_Problem_
For each line below that includes the word "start", make a copy.

-------- Dataset extract

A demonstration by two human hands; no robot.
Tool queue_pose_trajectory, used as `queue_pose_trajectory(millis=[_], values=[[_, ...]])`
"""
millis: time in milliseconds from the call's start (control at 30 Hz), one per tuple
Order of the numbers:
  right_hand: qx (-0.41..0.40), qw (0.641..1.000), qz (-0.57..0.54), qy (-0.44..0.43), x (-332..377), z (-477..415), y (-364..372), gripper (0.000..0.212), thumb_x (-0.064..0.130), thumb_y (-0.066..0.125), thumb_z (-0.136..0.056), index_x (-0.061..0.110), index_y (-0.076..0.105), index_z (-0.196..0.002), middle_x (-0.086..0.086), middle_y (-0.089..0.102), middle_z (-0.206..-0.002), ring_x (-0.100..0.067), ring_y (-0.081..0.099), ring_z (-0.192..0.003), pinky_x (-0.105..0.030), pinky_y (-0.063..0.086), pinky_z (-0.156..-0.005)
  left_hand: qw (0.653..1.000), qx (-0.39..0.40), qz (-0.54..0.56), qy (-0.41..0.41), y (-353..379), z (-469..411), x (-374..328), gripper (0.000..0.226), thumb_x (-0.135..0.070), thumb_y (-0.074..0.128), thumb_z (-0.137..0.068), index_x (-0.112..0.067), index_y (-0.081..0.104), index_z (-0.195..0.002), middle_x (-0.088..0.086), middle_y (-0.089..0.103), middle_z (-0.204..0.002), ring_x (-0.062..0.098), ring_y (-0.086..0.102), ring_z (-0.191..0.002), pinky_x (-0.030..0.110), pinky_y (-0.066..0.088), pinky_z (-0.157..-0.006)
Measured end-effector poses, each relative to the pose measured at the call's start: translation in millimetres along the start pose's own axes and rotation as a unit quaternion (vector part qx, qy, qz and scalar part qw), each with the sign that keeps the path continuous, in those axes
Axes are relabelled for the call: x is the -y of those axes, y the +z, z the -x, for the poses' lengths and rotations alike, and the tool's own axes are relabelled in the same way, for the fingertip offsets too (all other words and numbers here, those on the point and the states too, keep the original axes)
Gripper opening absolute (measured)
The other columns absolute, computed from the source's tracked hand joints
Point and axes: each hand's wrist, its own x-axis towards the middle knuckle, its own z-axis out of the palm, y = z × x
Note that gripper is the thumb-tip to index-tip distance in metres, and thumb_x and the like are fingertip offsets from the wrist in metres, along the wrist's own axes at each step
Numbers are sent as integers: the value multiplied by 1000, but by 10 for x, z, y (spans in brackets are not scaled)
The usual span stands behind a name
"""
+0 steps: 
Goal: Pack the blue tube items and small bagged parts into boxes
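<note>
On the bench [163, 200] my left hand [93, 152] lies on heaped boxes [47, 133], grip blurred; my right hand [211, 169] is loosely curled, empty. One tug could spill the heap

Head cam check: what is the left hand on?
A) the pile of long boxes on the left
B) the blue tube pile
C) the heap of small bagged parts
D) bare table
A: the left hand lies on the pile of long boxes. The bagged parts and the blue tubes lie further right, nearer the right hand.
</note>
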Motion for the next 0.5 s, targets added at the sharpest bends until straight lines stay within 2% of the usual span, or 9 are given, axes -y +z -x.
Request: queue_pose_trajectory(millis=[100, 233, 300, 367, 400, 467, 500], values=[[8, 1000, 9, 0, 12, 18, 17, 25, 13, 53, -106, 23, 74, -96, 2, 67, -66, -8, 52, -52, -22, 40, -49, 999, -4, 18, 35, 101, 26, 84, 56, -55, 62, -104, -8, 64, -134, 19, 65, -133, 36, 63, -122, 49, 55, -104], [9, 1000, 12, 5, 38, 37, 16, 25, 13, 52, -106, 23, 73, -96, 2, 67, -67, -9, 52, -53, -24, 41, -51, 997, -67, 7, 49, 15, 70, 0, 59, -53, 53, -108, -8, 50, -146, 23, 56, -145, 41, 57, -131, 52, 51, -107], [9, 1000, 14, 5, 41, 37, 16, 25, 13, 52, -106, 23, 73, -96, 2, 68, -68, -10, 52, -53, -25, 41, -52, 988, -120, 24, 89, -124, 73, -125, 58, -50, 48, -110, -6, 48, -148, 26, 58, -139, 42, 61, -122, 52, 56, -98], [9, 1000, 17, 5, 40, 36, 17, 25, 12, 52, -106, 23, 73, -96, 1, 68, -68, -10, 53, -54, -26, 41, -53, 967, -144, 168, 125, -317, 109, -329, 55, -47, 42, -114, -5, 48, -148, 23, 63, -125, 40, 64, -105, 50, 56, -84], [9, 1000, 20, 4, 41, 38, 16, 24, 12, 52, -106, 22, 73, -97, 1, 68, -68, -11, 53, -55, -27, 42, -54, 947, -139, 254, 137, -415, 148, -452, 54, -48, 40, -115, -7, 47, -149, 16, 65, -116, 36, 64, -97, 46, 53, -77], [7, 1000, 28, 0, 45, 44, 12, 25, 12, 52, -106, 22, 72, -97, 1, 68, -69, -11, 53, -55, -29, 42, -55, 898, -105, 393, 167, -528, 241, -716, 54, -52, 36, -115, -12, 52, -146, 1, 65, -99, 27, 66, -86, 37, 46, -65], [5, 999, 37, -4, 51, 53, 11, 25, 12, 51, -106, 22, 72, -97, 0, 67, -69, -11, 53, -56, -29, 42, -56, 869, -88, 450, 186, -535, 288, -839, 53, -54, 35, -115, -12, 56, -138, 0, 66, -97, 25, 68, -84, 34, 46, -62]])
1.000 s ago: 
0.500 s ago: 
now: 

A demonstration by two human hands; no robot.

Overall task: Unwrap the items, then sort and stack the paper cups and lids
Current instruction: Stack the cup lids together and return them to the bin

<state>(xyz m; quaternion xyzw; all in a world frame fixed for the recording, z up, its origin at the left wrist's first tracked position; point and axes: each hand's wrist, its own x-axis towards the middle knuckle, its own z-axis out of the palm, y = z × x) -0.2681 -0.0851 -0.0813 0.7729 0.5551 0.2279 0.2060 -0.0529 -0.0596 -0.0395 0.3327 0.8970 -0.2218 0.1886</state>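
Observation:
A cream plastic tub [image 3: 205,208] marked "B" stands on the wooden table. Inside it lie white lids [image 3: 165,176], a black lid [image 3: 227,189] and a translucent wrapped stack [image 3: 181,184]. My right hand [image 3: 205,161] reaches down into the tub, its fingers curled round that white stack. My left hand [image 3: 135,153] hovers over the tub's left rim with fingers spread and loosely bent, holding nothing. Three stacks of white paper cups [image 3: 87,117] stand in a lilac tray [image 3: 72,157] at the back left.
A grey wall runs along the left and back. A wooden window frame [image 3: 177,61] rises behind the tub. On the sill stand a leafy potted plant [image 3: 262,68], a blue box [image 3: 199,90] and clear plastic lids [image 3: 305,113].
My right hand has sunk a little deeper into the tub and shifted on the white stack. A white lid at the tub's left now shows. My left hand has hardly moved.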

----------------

_Task output_
millis: time in milliseconds from the call's start (control at 30 Hz), one per tuple
Measured end-effector poses, each relative to the pose measured at the call's start: translation in millimetres along the start pose's own axes and rotation as a unit quaternion (vector part qx, qy, qz and scalar part qw), each with the sign that keeps the path continuous, in those axes

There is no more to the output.